• WHAT YOU SHOULD DO: The response should consist of the data below, copied exactly, with no pictures in it.

• DATA SECTION:
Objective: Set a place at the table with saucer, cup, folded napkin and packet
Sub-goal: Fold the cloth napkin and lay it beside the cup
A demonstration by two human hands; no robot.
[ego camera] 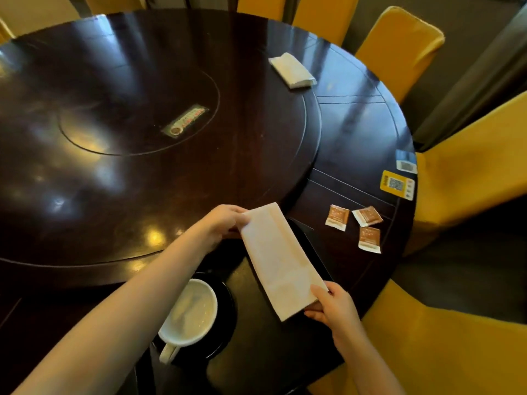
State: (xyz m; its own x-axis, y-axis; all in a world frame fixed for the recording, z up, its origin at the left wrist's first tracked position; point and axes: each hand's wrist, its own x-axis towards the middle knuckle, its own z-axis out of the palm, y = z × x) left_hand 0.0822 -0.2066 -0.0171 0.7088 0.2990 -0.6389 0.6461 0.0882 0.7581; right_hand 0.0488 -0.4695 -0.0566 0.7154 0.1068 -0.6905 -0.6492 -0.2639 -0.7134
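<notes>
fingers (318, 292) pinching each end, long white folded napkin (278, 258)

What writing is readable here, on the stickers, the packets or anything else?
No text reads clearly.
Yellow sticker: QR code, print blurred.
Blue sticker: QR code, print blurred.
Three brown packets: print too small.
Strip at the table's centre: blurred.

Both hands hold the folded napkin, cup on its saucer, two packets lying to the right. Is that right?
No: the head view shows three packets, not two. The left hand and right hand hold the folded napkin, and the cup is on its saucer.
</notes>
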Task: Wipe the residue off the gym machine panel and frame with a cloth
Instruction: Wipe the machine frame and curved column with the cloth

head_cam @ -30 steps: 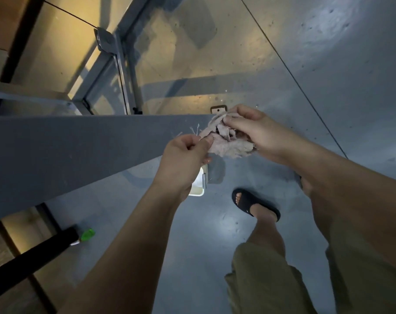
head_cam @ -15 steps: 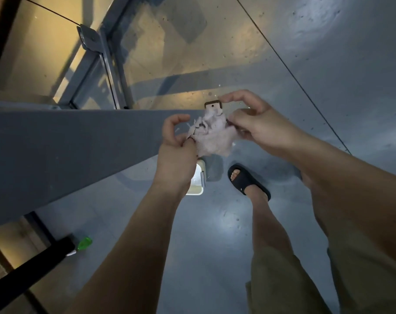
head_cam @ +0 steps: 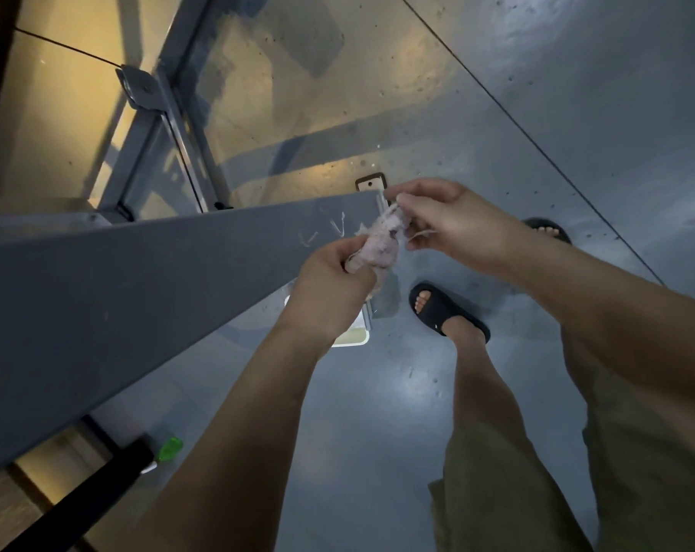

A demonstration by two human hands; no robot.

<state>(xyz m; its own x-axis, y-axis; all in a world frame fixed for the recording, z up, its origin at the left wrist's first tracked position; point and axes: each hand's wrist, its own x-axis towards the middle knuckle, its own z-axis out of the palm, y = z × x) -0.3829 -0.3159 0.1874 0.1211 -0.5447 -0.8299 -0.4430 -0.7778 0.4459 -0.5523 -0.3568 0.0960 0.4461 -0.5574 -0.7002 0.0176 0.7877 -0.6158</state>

• ANSWER TO THE PROBLEM:
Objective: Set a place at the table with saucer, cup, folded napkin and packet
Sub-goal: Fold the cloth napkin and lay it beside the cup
A demonstration by two human hands; no robot.
[ego camera] 
State: (xyz m; its own x-axis, y-axis; all in a world frame fixed for the recording, z up, its origin at the left wrist's first tracked position; point and axes: each hand's wrist, its own x-axis towards the middle knuckle, its own z-axis out of the palm, y = z × x) left_hand 0.0822 -0.2066 -0.0171 0.7088 0.2990 -0.6389 0.6461 0.0882 0.7581; right_hand 0.0488 -0.4695 -0.0566 0.7154 0.1068 -0.6905 -0.6492 -0.2639 -0.7134
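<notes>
fingers (318, 292) pinching each end, long white folded napkin (278, 258)

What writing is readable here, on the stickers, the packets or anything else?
No text reads clearly.
Yellow sticker: QR code, print blurred.
Blue sticker: QR code, print blurred.
Three brown packets: print too small.
Strip at the table's centre: blurred.

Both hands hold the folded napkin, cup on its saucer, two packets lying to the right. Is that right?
No: the head view shows three packets, not two. The left hand and right hand hold the folded napkin, and the cup is on its saucer.
</notes>
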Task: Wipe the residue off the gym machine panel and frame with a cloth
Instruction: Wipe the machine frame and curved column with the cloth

head_cam @ -30 steps: 
head_cam @ -15 steps: 
head_cam @ +0 steps: 

A demonstration by two human hands; no robot.

<state>(xyz m; its own x-axis, y-axis; all in a world frame fixed for the recording, z up, its origin at the left wrist's first tracked position; point and axes: each hand's wrist, its own x-axis towards the middle knuckle, its own z-axis out of the palm, y = z × x) -0.3829 -0.3159 0.1874 0.1211 -0.5447 -0.8299 -0.4430 -0.7778 0.4459 -0.5523 -0.3568 0.0960 0.4461 -0.5574 -0.7002 0.0176 0.7877 -0.6158</state>

With this, the exercise is done.